_Problem:_
Please output each line of the data exactly as it appears.

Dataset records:
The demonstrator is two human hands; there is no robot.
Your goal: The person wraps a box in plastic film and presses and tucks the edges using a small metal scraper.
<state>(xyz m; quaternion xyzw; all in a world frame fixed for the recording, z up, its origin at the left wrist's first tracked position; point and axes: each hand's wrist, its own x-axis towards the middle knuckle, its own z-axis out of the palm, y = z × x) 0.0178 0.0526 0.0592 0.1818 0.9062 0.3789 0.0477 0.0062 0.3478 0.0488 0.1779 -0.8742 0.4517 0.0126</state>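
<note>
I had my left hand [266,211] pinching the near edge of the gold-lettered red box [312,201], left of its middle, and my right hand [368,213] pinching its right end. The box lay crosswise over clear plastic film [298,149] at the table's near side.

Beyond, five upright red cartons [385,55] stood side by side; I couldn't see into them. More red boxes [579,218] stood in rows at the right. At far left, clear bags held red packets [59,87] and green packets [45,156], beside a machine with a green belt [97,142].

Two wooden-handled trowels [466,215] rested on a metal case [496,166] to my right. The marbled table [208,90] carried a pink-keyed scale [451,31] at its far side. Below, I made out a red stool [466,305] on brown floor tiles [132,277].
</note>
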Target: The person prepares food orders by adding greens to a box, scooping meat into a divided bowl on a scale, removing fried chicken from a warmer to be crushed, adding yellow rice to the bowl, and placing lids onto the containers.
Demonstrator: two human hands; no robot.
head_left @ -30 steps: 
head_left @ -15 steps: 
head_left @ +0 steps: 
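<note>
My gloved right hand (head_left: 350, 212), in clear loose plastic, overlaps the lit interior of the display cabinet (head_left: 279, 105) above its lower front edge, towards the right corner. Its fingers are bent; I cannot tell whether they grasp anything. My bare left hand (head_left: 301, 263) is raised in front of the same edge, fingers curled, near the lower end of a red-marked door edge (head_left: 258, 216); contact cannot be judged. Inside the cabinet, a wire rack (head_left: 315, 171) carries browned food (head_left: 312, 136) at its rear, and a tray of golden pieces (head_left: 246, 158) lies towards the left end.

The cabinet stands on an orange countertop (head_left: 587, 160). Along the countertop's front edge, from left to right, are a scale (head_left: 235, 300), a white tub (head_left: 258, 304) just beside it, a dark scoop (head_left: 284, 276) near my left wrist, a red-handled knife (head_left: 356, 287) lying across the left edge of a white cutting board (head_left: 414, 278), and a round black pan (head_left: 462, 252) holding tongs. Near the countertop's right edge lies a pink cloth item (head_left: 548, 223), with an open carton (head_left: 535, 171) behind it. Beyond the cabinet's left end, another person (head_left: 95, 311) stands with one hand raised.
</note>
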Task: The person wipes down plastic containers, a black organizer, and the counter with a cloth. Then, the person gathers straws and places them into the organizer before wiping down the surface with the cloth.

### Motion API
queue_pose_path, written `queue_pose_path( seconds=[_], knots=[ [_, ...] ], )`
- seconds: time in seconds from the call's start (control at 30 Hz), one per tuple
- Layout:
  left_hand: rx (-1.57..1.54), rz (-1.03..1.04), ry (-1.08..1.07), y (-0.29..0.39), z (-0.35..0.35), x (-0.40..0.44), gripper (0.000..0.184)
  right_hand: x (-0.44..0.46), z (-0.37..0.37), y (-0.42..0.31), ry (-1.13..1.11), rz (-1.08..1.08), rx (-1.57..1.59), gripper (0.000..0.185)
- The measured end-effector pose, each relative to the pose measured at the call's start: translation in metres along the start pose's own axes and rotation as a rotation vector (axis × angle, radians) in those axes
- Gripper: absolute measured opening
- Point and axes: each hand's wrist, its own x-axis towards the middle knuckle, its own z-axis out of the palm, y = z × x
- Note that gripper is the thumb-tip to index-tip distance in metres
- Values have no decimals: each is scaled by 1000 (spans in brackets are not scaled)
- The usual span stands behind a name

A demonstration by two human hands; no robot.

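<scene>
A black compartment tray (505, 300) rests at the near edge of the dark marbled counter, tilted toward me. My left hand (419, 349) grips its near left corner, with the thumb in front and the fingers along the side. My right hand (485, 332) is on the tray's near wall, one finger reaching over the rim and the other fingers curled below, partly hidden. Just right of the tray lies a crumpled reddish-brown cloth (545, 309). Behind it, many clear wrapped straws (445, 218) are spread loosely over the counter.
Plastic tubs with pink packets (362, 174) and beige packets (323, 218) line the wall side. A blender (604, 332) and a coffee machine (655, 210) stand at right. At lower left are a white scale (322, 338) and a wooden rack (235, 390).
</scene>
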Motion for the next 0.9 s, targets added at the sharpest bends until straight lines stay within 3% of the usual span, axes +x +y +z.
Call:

_Response box:_
The demonstrator is two human hands; there is no robot.
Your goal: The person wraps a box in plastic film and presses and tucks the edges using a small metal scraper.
<state>(xyz m; quaternion xyzw; all in a world frame fixed for the recording, z up, its origin at the left wrist's first tracked position; point and axes: each hand's wrist, its own x-axis towards the middle knuckle, its own z-axis out of the palm, y = z × x) 0.0178 0.0526 0.0592 0.1818 0.9062 0.3789 0.0477 0.0062 0.3478 0.0488 0.1779 -0.8742 0.4517 0.0126</state>
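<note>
I had my left hand [266,211] pinching the near edge of the gold-lettered red box [312,201], left of its middle, and my right hand [368,213] pinching its right end. The box lay crosswise over clear plastic film [298,149] at the table's near side.

Beyond, five upright red cartons [385,55] stood side by side; I couldn't see into them. More red boxes [579,218] stood in rows at the right. At far left, clear bags held red packets [59,87] and green packets [45,156], beside a machine with a green belt [97,142].

Two wooden-handled trowels [466,215] rested on a metal case [496,166] to my right. The marbled table [208,90] carried a pink-keyed scale [451,31] at its far side. Below, I made out a red stool [466,305] on brown floor tiles [132,277].
</note>
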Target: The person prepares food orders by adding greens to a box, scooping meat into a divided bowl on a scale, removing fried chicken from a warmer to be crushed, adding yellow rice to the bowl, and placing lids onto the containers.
Demonstrator: two human hands; no robot.
head_left @ -30 steps: 
head_left @ -15 steps: 
head_left @ +0 steps: 
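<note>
My gloved right hand (head_left: 350, 212), in clear loose plastic, overlaps the lit interior of the display cabinet (head_left: 279, 105) above its lower front edge, towards the right corner. Its fingers are bent; I cannot tell whether they grasp anything. My bare left hand (head_left: 301, 263) is raised in front of the same edge, fingers curled, near the lower end of a red-marked door edge (head_left: 258, 216); contact cannot be judged. Inside the cabinet, a wire rack (head_left: 315, 171) carries browned food (head_left: 312, 136) at its rear, and a tray of golden pieces (head_left: 246, 158) lies towards the left end.

The cabinet stands on an orange countertop (head_left: 587, 160). Along the countertop's front edge, from left to right, are a scale (head_left: 235, 300), a white tub (head_left: 258, 304) just beside it, a dark scoop (head_left: 284, 276) near my left wrist, a red-handled knife (head_left: 356, 287) lying across the left edge of a white cutting board (head_left: 414, 278), and a round black pan (head_left: 462, 252) holding tongs. Near the countertop's right edge lies a pink cloth item (head_left: 548, 223), with an open carton (head_left: 535, 171) behind it. Beyond the cabinet's left end, another person (head_left: 95, 311) stands with one hand raised.
</note>
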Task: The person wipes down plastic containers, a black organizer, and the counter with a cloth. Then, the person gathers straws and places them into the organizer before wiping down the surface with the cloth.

### Motion API
queue_pose_path, written `queue_pose_path( seconds=[_], knots=[ [_, ...] ], )`
- seconds: time in seconds from the call's start (control at 30 Hz), one per tuple
- Layout:
  left_hand: rx (-1.57..1.54), rz (-1.03..1.04), ry (-1.08..1.07), y (-0.29..0.39), z (-0.35..0.35), x (-0.40..0.44), gripper (0.000..0.184)
  right_hand: x (-0.44..0.46), z (-0.37..0.37), y (-0.42..0.31), ry (-1.13..1.11), rz (-1.08..1.08), rx (-1.57..1.59), gripper (0.000..0.185)
- The measured end-effector pose, each relative to the pose measured at the call's start: translation in metres along the start pose's own axes and rotation as a rotation vector (axis × angle, radians) in those axes
- Gripper: absolute measured opening
- Point and axes: each hand's wrist, its own x-axis towards the middle knuckle, its own z-axis out of the palm, y = z × x
- Note that gripper is the thumb-tip to index-tip distance in metres
- Values have no decimals: each is scaled by 1000 (spans in brackets are not scaled)
- The usual span stands behind a name

A demonstration by two human hands; no robot.

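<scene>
A black compartment tray (505, 300) rests at the near edge of the dark marbled counter, tilted toward me. My left hand (419, 349) grips its near left corner, with the thumb in front and the fingers along the side. My right hand (485, 332) is on the tray's near wall, one finger reaching over the rim and the other fingers curled below, partly hidden. Just right of the tray lies a crumpled reddish-brown cloth (545, 309). Behind it, many clear wrapped straws (445, 218) are spread loosely over the counter.
Plastic tubs with pink packets (362, 174) and beige packets (323, 218) line the wall side. A blender (604, 332) and a coffee machine (655, 210) stand at right. At lower left are a white scale (322, 338) and a wooden rack (235, 390).
</scene>
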Motion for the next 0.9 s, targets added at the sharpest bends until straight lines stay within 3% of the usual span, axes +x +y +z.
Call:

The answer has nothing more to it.